Azure / AKS

Azure Kubernetes Service
https://azure.github.io/AKS/
1.96k stars 305 forks source link

[BUG] The configured user limit (1024) on the number of inotify instances has been reached #3714

Open sdwerwed opened 1 year ago

sdwerwed commented 1 year ago

Describe the bug Once we deploy more than 3 .NET pods in AKS we get the following error

  Unhandled exception. System.IO.IOException: The configured user limit (1024) on the number of inotify instances has been reached, or the per-process limit on the number of open file descriptors has been reached.
  at System.IO.FileSystemWatcher.StartRaisingEvents()
  at System.IO.FileSystemWatcher.StartRaisingEventsIfNotDisposed()
  at System.IO.FileSystemWatcher.set_EnableRaisingEvents(Boolean value)
  at Microsoft.Extensions.FileProviders.Physical.PhysicalFilesWatcher.TryEnableFileSystemWatcher()
  at Microsoft.Extensions.FileProviders.Physical.PhysicalFilesWatcher.CreateFileChangeToken(String filter)
  at Microsoft.Extensions.FileProviders.PhysicalFileProvider.Watch(String filter)
  at Microsoft.Extensions.Configuration.FileConfigurationProvider.<.ctor>b__1_0()
  at Microsoft.Extensions.Primitives.ChangeToken.OnChange(Func`1 changeTokenProducer, Action changeTokenConsumer)
  at Microsoft.Extensions.Configuration.FileConfigurationProvider..ctor(FileConfigurationSource source)
  at Microsoft.Extensions.Configuration.Json.JsonConfigurationSource.Build(IConfigurationBuilder builder)
  at Microsoft.Extensions.Configuration.ConfigurationBuilder.Build()
  at Microsoft.Extensions.Hosting.HostBuilder.BuildAppConfiguration()
  at Microsoft.Extensions.Hosting.HostBuilder.Build()
  at xxxxxxxxxxxxxxx.Platform.AuthServer.Program.Main(String[] args) in /src/xxxxxxxxxxxxxxx.Platform.AuthServer/Program.cs:line 14

Each pod consumes about 550 inotify instances.
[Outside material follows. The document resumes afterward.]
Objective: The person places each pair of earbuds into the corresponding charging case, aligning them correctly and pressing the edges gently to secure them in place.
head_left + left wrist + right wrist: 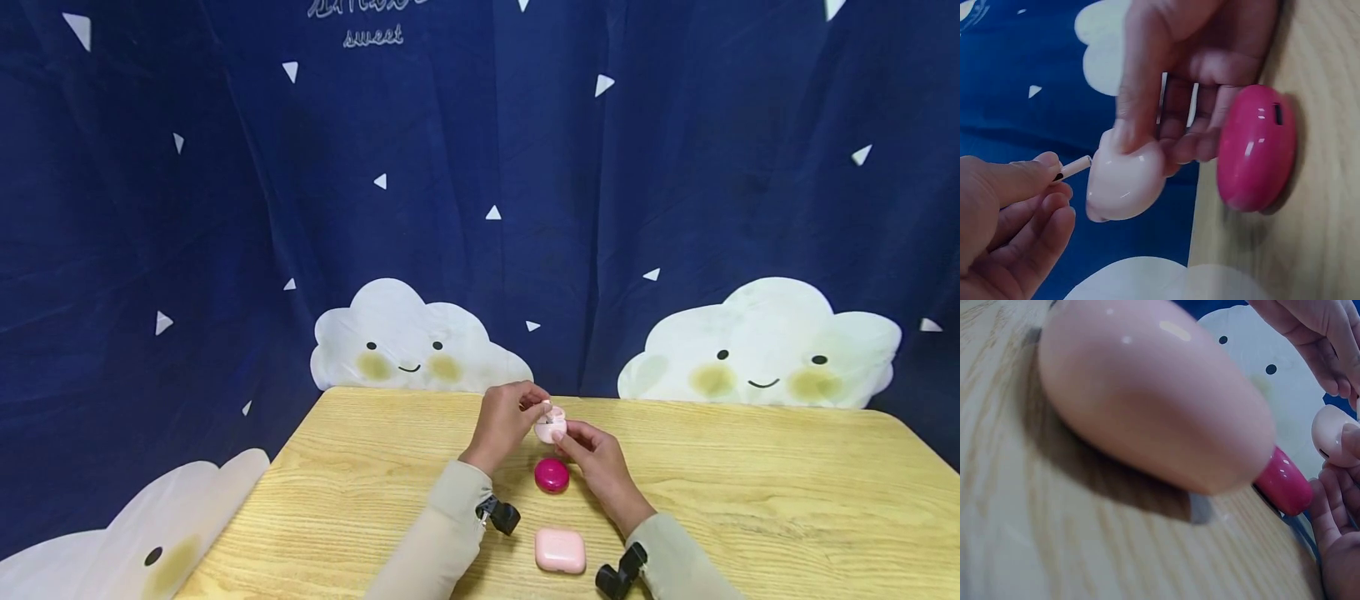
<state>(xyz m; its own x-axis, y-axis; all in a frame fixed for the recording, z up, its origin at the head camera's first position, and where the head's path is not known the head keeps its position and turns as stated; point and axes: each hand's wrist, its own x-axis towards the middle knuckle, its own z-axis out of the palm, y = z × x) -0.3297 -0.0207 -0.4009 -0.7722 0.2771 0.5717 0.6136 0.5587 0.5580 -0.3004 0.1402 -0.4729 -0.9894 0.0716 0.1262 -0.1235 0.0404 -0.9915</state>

Expected behavior I would expect to be able to create multiple .NET pods in the AKS or I would expect to be able to configure sysctl -w fs.inotify.max_user_instances=1048576 so I can create more than 3 pods per node.
I see in the official documentation it is supported fs.inotify.max_user_watches but not fs.inotify.max_user_instances.

Possible Solution Add the fs.inotify.max_user_instances in the Linux custom OS configuration settings.

Environment (please complete the following information):

Workaround As a workaround, we have set a daemonset with root access to perform sysctl -w fs.inotify.max_user_instances=1048576. However, this solution has some implications, for example, pods will not start if daemonset will not be scheduled first, or it adds some vulnerabilities to the AKS as we do not want to run any pod with root access and is increasing the operational costs.

dinfdsooff commented 1 year ago

This is a blocker for us as well. fs.inotify.max_user_watches is supported but not fs.inotify.max_user_instances not. We would like this as soon as possible. related to this https://github.com/Azure/AKS/issues/772

ghost commented 1 year ago

Action required from @Azure/aks-pm

thiDucTran commented 1 year ago

we are also facing this issue

ghost commented 1 year ago

Issue needing attention of @Azure/aks-leads

wangyira commented 1 year ago

@justindavies could you help take a look

Kenneth-Abrams commented 5 months ago

We’re running into this exact problem as well. Can we get some attention to this issue and determine if it’s an issue with dotnet vs aks

haitch commented 1 month ago

@juan-lee

allyford commented 4 weeks ago

Updating this as a feature request for "Add the fs.inotify.max_user_instances in the Linux custom OS configuration settings".